The art of reading aloud to children is going away and we're not doing an adequate job of helping parents understand its important.  Instead of "wagging and nagging", let's try a different approach (plenty of modeling, facts that are meaningful to families, and a warm, caring approach. 

Literacy is my thing but you can probably list all kinds of information you need to be sharing in the areas of emotional/social development, motor skills, concepts and counting, etc.  Get those conversations started and share what you are learning through those and the successes you have had with families when you share your knowledge.  I'd love to hear!

Friday, February 18, 2011

Answer The Survey - Let Your Voice Be Heard!

United Way Worldwide, an organization with many local affiliates throughout the U.S. and the world has started a simple new survey/poll on Education.  It is one of their key areas of focus along with Income and Health. 

Please take the time to visit their Town Hall and answer a few questions.  Your local United Way (be sure to share it with them) can also log in and capture responses from your local communities by zip code, providing valuable insight into what is important in YOUR community. 

Here's a picture of some of our local United Way volunteers and organization staff, those stars who work hard in OUR community.

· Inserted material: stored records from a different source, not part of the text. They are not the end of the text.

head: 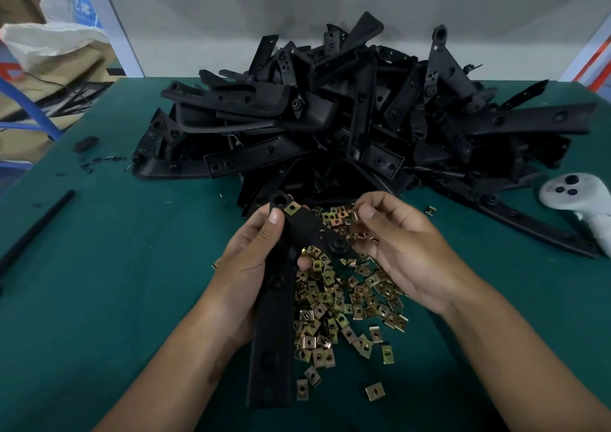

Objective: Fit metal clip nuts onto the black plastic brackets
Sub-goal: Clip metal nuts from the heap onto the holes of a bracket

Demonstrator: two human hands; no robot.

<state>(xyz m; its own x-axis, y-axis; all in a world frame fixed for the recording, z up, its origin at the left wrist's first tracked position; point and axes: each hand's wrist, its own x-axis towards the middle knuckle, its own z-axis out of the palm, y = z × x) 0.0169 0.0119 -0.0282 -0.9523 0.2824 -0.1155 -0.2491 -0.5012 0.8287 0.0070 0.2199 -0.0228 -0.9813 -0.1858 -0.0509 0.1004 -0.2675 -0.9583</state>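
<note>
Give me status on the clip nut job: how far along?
Early. Done: one clip nut sits on the top end of the bracket gripped by the left hand. In hand: the right hand pinches another nut. Left: the big bracket pile and loose nuts on the mat.

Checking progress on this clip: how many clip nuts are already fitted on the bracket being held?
1 visible: a clip nut sits at the top end of the black bracket in the left hand. The hand may hide others lower down.
</note>
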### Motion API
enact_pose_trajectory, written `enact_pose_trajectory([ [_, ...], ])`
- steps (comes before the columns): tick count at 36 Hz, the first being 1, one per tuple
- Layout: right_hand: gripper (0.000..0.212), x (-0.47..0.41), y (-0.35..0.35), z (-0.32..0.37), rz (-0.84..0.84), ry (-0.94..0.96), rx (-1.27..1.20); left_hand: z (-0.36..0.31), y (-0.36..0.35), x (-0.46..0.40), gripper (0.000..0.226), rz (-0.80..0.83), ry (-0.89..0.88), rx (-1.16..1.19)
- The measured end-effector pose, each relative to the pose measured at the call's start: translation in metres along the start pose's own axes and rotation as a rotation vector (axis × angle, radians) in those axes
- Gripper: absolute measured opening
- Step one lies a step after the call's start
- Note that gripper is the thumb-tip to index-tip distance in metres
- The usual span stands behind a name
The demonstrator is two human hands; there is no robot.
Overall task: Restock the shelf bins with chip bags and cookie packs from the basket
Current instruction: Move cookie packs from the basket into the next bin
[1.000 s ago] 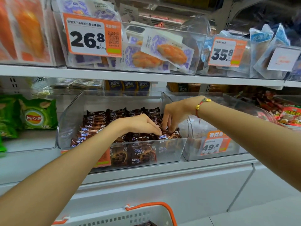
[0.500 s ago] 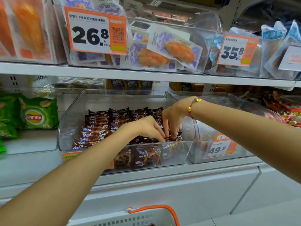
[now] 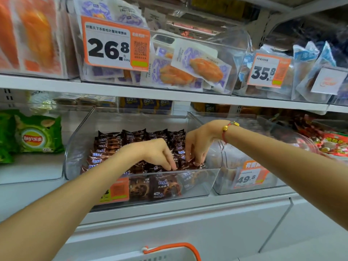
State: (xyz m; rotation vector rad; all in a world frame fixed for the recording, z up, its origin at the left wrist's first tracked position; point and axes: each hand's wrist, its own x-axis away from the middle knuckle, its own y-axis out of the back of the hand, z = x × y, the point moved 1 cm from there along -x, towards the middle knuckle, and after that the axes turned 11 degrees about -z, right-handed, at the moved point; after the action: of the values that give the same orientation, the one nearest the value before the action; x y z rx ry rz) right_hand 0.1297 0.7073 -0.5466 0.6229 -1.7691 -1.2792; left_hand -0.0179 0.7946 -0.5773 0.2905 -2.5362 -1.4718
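Note:
A clear shelf bin (image 3: pixel 75 146) holds rows of brown cookie packs (image 3: pixel 131 138). Both my hands are inside it, at its front right corner. My left hand (image 3: pixel 160 153) points its fingers down, with the fingertips pressing on the front row of packs. My right hand (image 3: pixel 199 146), with a red bracelet at the wrist, pinches a brown cookie pack (image 3: pixel 190 163) standing against the bin's front wall. The white basket (image 3: pixel 169 255) with an orange handle shows at the bottom edge; its contents are hidden.
Green chip bags (image 3: pixel 37 136) lie in the bin to the left. A clear bin (image 3: pixel 250 178) with a 49.8 tag stands to the right. The upper shelf (image 3: pixel 169 95) carries bins of pastry packs with price tags close above my hands.
Both hands stay at the bin's front right corner, their fingers shifting slightly among the packs. The view has tilted a little.

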Motion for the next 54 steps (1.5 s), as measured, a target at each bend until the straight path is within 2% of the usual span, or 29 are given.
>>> enact_pose_trajectory([
  [2, 0.04, 0.009, 0.0, 0.006, 0.043, 0.049, -0.013, 0.004, 0.001, 0.004, 0.019, -0.054, -0.006, 0.074],
  [5, 0.039, 0.006, -0.013, 0.002, 0.002, 0.052, 0.127, 0.004, -0.002, -0.001, 0.023, -0.136, -0.021, 0.178],
  [8, 0.04, 0.001, -0.022, 0.007, -0.042, 0.059, 0.241, -0.002, -0.01, -0.01, 0.023, -0.175, -0.038, 0.165],
  [11, 0.039, 0.004, -0.018, 0.007, -0.004, 0.077, 0.237, -0.008, -0.02, -0.018, 0.026, -0.145, -0.03, 0.126],
  [12, 0.045, 0.003, -0.014, 0.005, -0.037, 0.078, 0.253, -0.009, -0.022, -0.019, 0.027, -0.137, -0.026, 0.12],
  [15, 0.082, -0.016, -0.006, -0.017, -0.151, 0.082, 0.264, -0.014, -0.019, -0.019, 0.026, -0.082, 0.004, 0.113],
  [19, 0.086, -0.016, -0.01, -0.021, -0.116, 0.123, 0.259, -0.02, -0.017, -0.023, 0.035, -0.079, 0.117, 0.14],
  [21, 0.088, -0.016, -0.015, -0.019, -0.147, 0.129, 0.271, -0.02, -0.022, -0.029, 0.032, -0.118, 0.108, 0.102],
  [24, 0.078, -0.015, -0.016, -0.016, -0.175, 0.132, 0.266, -0.023, -0.027, -0.037, 0.024, -0.183, 0.128, 0.06],
  [29, 0.03, 0.004, -0.014, -0.001, -0.201, 0.241, 0.23, -0.018, -0.027, -0.054, 0.063, -0.133, 0.268, -0.043],
  [36, 0.018, 0.01, -0.021, -0.001, -0.203, 0.243, 0.19, -0.013, -0.037, -0.06, 0.077, -0.136, 0.298, -0.049],
  [40, 0.018, 0.014, -0.022, 0.001, -0.214, 0.232, 0.193, -0.015, -0.036, -0.054, 0.059, -0.139, 0.273, -0.034],
  [44, 0.025, 0.037, -0.022, 0.003, -0.311, 0.263, 0.166, -0.025, -0.026, -0.03, 0.033, -0.151, 0.131, 0.048],
  [50, 0.02, 0.095, -0.035, 0.003, -0.703, 0.227, -0.224, -0.025, -0.017, 0.038, 0.019, -0.478, 0.034, 0.273],
  [52, 0.016, 0.11, -0.052, 0.008, -0.742, 0.228, -0.359, -0.022, -0.022, 0.069, 0.018, -0.568, 0.032, 0.354],
  [54, 0.011, 0.12, -0.071, 0.019, -0.692, 0.256, -0.463, -0.014, -0.032, 0.097, 0.017, -0.61, 0.05, 0.443],
])
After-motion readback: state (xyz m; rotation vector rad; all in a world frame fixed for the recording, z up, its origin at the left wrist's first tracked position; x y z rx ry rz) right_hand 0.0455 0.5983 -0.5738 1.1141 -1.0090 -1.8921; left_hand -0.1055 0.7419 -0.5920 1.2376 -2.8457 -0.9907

Please share this poll/link with as many folks as you can!

I'd love to hear about how United Ways in your community are involved in supporting quality early childhood education.

Thursday, February 10, 2011

Debunking A Harmful Myth

RUSHING TO READ - A MISTAKE THAT CAN IMPACT YOUR CHILD'S FUTURE

For the past few years, I've seen an increasing wave of commercial products promising to help you "make sure your child isn't behind" when it comes to academics.  This barrage of advertising is marketed, not at families with elementary school children but at parents of children ages 3 months to 3 years. 

I encourage every professional early childhood educator reading this blog to explore the truth about these programs and communicate the science behind it to the families whose children you influence.  Take a moment to share this blog with the parents of children you care about and community leaders supporting high quality early childhood.  Our voices need to be stronger than the "hype".  Here's just one example: 

Myth #1: Your Baby Can Read:   Individuals more interested in making money than addressing rigorous scientific research (i.e., the same results in several studies and with several different populations), can easily create a report and use the catch phrase "research-based".  That's exactly what the clever fellow who created this program has done.  Clicking on the header in this paragraph takes you to a Today: Money interview where the truth is revealed.

In the world of education and reading, I always caution professionals to look for at least three independent studies that prove the validity of a program before even considering it.  Not only is this program ineffective in teaching babies who do not have the mental connections to read but it can be harmful in later reading development. 

My book for parents, Anytime Reading Readiness, addresses this important issue of the "rush to read"; earlier is not always better. Many other voices are speaking out to help families and early childhood educators understand this phenomenon including Literacy Connections, Educationworld, and The Learning Disabilities Association of Washington.

As always, I welcome comments for those who read this post and dialogue about understanding language and literacy development in young children.